Valeur verte et décote grise, l’heure de l’arbitrage
Le secteur du bâtiment, en France, représente 27% des émissions de CO₂. Il est aussi classé au deuxième rang des émetteurs de gaz à effet de serre après celui du transport. Sa décarbonation devient prioritaire. Les instances législatives ont pris la mesure de l’enjeu. En 2010, la problématique de la décarbonation des bâtiments tertiaires se posait déjà avec la loi Grenelle II qui souhaitait une réduction de 38 % des consommations énergétiques à l’horizon 2020. En 2018, la loi ELAN prend le relais pour renforcer le dispositif législatif. Mais, c’est l’année 2019 qui marque un réel tournant avec l’introduction du décret tertiaire. Des mécanismes sont mis en œuvre pour atteindre les objectifs fixés par l’Accord de Paris. Ils imposent de réduire, par paliers, le niveau de consommation d’énergie à hauteur de 20% pour 2025, 40% à horizon 2030 et 60% en 2050. Tous les acteurs, publics comme privés, dont les locaux excèdent les 1000 mètres carrés sont concernés. Soit 83% du parc immobilier tertiaire français ! Un changement d’habitudes s’impose et révèle, au-delà de la coercition, la mesure de l’enjeu économique.
Pénalités en perspective
"La rénovation est un sujet qui va poser des difficultés, surtout au marché ancien qui se doit de remettre ses locaux à niveau pour répondre aux exigences actuelles ", déclare Christian Roussel, expert judiciaire et associé chez Roussel expertise. L’inaction a un prix, ce qu’illustre une législation de plus en plus astreignante comme en témoigne le décret tertiaire. Operat (Observatoire de la performance énergétique, de la rénovation et des actions du tertiaire), guichet de l’Ademe (Agence de l'environnement et de la maîtrise de l'énergie), en est l’instrument. Créée en 2019, cette plateforme de reporting énergétique, pilotée par le ministère de la Transition écologique et de la Cohésion des territoires, élabore un suivi des consommations d'énergie du secteur tertiaire, en vue d’accompagner ses acteurs vers ce changement de paradigme. À travers le dispositif gouvernemental éco-énergie-tertiaire, les bâtiments ont une obligation de reporting chaque année. Des pénalités peuvent ainsi être appliquées en cas de non-respect des directives : mise en demeure, amendes comprises entre 1500€ et 7500€, ou encore l’inscription, telle une liste noire ("name and shame"), sur un site internet des services de l’État. C’est tout l’enjeu de la "décote grise", qui implique une perte de la valeur d’un bien immobilier du fait de ses défauts de performance énergétique. Selon Nicolas Dalmayrac, associé chez Camille Avocats : "Sur les clauses de charge, on négocie de plus en plus le type de travaux ; avec toute une litanie extrêmement précise et exhaustive sur les prises en charge de travaux de rénovation énergétique."

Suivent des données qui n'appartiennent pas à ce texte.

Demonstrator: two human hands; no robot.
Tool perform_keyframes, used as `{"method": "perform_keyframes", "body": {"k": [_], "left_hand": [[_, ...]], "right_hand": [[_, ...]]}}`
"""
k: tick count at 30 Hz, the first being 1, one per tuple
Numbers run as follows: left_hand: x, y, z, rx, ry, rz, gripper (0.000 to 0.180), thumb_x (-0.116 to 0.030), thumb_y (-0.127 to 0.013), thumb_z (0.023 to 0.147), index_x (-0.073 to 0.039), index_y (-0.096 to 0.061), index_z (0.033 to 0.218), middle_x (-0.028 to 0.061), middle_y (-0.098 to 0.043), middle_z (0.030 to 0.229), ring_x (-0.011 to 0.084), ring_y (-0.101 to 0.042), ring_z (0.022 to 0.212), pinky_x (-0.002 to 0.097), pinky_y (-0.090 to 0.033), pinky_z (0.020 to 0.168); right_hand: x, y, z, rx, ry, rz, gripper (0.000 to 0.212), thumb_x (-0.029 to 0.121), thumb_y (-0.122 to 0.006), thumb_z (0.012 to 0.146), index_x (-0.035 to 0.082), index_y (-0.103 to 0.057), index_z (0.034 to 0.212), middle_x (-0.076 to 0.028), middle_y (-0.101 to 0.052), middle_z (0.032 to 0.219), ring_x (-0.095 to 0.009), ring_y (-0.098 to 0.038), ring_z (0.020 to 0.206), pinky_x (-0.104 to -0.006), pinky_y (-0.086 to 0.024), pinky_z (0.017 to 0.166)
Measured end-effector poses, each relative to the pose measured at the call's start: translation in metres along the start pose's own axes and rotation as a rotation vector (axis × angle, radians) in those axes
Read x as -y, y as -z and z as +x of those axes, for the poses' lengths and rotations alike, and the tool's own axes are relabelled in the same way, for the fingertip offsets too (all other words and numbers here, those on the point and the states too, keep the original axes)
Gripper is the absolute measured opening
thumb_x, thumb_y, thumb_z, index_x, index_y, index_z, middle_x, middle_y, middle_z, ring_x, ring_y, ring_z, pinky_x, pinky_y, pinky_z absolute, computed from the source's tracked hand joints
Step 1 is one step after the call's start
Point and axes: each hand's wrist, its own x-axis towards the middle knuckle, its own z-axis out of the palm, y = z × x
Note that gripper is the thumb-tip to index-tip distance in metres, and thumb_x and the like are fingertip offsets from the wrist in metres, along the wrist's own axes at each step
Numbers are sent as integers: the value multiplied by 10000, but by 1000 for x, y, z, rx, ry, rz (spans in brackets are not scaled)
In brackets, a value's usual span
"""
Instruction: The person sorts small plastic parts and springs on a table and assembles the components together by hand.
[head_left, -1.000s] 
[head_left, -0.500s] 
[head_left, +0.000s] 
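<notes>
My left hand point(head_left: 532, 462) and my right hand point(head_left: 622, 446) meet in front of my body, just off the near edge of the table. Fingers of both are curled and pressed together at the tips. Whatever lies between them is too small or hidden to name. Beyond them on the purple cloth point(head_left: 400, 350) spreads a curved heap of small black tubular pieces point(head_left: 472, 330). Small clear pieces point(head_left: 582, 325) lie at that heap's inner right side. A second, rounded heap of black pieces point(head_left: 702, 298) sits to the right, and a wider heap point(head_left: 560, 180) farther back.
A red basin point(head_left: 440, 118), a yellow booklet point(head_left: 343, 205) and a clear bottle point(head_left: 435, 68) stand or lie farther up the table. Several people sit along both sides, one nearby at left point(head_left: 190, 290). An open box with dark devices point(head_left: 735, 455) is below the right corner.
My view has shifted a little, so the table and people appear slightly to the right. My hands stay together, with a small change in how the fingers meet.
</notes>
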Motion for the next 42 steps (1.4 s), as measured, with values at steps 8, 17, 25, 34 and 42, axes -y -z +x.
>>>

"Rénover, c'est améliorer la valeur locative, et intégrer ce qu'on appelle la valeur verte, qui aujourd'hui est un ingrédient pris en compte par tous les grands groupes" Christian Roussel, expert judiciaire et associé chez Roussel expertise
Récompenses à la clé
"Rénover, c'est améliorer la valeur locative, et intégrer ce qu'on appelle la valeur verte, qui aujourd'hui est un ingrédient pris en compte par tous les grands groupes", stipule Christian Roussel. La "valeur verte" désigne la valorisation d’un bien, générée par l’amélioration de ses performances énergétiques et environnementales. Les acteurs immobiliers ont désormais conscience de l’incidence de l’empreinte carbone des bâtiments sur cette appréciation. À ce titre, des initiatives prometteuses fleurissent, génératrices de valeur verte. C’est le cas des certifications environnementales. Les labels existants pour le bâtiment sont multiples : le Bepos (Bâtiment à énergie positive), le BBCA (Bâtiment bas carbone), E+C- (Bâtiments à énergie positive & réduction carbone), le HQE (Haute qualité environnementale), récemment décliné en HQE tertiaire "Bâtiment durable", ou encore LEED® (Leadership in Energy and Environmental Design), référence internationale, pour ne citer qu’eux. Avec une part croissante sur le marché des bureaux, les immeubles certifiés représentaient 20% sur l’ensemble d’un échantillon de 18 pays et 38 villes, étudié par le groupe américain CBRE mi-2022, contre 14% en 2019. Toutefois, cette dynamique ne constitue toujours pas la norme. Sa mise en œuvre est d’abord incitative, même si les appels d’offre en font un prérequis.
Entre la rénovation qui supporte un coût financier colossal et l’inertie qui entraîne des répercussions, parfois vertigineuses, l’ampleur de l’effort donne le tournis. Malgré tout, si les labels et certifications ne sont encore trop souvent que des pastilles décoratives, la prise en main des enjeux environnementaux par les propriétaires et utilisateurs s’inscrit progressivement au quotidien.